Consistently use either Legendre polynomials or scaled monomials for detrending
tsalo opened this issue · 5 comments
In #1064, we start using scaled monomials to detrend data, but in gscontrol_raw
we use Legendre polynomials. I want to consistently use one or the other. If there's a good reason to use Legendre in one case and monomials in the other, then I'd like to document that somewhere.
Originally posted by @tsalo in #1064 (comment)
In #1064 I just made a single function utils.create_legendre_polynomial_basis_set
and that function is now used both in gscontrol_raw
and external.py
I'm adding the number of detrending regressors used in the fits to LGR.info
, but we are not saving that value elsewhere and we're not writing out the actual detrending regressors used.
To options to log this info are:
- Create a new file name and have an option to save the detrending regressors in a tsv file directly within
utils.create_legendre_polynomial_basis_set
- Pass and return the Component selector to a lot more functions so that this info is more centrally logged
Thoughts?
How do the Legendre results look compared to the standard polynomial terms?
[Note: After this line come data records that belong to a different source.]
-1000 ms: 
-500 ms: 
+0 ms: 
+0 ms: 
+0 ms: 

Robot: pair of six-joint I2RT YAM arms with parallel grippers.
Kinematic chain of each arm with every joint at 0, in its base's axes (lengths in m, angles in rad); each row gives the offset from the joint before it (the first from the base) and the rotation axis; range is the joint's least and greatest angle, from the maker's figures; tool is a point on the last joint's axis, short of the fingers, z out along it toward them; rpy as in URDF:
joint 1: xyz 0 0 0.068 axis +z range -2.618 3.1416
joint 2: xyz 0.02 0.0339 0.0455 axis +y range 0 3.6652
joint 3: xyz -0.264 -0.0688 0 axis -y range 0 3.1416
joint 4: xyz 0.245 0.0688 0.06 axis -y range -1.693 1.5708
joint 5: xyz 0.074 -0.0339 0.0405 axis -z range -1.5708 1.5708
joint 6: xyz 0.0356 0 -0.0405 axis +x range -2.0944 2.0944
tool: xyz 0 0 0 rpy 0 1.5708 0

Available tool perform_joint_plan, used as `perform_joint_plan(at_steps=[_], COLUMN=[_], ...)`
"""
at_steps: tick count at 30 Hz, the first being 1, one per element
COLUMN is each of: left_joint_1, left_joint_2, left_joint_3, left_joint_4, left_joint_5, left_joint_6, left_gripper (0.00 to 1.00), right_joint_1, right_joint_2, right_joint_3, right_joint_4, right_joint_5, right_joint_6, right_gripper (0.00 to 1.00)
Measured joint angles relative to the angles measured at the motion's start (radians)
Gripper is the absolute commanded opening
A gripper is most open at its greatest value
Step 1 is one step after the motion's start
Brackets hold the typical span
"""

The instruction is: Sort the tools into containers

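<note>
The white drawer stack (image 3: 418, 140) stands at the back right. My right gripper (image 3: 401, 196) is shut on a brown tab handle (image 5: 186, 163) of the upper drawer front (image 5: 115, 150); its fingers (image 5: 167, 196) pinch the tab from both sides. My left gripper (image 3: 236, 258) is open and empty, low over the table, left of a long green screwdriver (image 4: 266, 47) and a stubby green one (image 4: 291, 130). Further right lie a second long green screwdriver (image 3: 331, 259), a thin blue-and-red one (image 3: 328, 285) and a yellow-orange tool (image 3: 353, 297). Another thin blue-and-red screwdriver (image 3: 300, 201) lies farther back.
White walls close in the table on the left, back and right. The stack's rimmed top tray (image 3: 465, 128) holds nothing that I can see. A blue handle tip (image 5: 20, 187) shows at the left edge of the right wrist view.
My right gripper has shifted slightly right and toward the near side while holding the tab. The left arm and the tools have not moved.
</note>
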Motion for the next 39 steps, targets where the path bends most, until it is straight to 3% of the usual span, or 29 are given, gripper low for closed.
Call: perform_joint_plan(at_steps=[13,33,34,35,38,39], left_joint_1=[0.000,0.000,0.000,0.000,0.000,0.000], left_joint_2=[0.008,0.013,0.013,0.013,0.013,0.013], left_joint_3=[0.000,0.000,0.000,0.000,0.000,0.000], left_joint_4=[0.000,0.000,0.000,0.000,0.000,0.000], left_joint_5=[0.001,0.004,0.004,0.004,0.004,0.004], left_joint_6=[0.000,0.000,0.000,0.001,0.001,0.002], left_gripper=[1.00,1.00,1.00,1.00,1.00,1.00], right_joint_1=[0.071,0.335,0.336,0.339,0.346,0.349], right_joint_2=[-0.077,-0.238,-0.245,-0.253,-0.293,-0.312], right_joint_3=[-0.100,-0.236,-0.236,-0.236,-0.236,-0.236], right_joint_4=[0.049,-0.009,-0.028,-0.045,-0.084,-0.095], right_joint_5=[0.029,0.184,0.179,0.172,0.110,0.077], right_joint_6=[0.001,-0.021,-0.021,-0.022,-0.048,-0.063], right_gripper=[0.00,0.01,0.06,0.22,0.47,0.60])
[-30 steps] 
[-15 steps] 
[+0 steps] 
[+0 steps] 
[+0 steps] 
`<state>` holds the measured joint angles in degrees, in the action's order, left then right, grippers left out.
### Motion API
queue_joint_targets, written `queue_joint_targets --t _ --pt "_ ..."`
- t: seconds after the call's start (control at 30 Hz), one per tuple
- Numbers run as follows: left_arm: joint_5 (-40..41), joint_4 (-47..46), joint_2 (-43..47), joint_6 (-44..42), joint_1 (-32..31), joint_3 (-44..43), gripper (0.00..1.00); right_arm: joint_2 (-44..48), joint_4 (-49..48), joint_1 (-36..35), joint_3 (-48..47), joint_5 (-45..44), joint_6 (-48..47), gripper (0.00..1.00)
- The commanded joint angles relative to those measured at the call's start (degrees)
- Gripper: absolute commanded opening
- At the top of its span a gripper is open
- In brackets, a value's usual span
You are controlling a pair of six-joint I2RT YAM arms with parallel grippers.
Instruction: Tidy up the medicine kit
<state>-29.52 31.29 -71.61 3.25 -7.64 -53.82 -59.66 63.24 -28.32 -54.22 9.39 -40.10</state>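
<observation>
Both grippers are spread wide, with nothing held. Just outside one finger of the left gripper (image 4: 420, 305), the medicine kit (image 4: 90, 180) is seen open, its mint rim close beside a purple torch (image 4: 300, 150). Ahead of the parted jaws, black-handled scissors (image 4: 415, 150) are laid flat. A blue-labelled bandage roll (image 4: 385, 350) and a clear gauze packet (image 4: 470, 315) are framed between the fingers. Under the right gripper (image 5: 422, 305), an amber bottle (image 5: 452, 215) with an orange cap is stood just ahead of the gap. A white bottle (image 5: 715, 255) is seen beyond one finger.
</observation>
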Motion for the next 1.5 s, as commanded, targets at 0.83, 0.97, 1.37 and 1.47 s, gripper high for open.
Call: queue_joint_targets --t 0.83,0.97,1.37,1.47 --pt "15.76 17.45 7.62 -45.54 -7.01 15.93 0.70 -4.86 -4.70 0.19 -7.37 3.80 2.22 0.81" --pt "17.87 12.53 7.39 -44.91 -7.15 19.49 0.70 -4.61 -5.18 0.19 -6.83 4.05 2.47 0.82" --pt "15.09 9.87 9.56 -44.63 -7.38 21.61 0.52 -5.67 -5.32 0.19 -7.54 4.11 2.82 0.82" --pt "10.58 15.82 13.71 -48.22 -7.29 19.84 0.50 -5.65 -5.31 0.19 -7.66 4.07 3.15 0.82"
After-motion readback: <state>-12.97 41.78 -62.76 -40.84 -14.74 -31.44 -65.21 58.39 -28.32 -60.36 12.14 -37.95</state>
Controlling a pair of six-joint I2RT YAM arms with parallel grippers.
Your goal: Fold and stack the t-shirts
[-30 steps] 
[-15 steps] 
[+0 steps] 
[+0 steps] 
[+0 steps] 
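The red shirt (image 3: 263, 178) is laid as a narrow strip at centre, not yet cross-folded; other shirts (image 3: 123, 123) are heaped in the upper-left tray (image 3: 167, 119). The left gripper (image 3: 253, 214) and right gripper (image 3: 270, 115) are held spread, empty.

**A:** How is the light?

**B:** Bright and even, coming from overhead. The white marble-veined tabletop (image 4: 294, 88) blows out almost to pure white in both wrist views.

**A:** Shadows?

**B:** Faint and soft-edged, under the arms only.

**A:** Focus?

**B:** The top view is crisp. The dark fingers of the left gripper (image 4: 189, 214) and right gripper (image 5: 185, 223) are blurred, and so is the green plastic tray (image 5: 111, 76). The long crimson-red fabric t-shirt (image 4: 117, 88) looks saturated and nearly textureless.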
I didn't directly compare, but the Legendre polynomials are fine for detrending and I agree that there's no reason to use two different methods in two different places. I've confirmed the code is working as expected, but I haven't looked at the detrended vs non-detrended time series (since the code is just fitting them all to a single model rather than outputting a detrended fit)
As discussed in our June 2024 dev call, I'm closing this issue. Currently, Legendre polynomials are the only method and they are only used with gscontrol_raw
When #1064 is merged, the code to create the Legendre polynomials will be modularized and also used when fitting external regressors.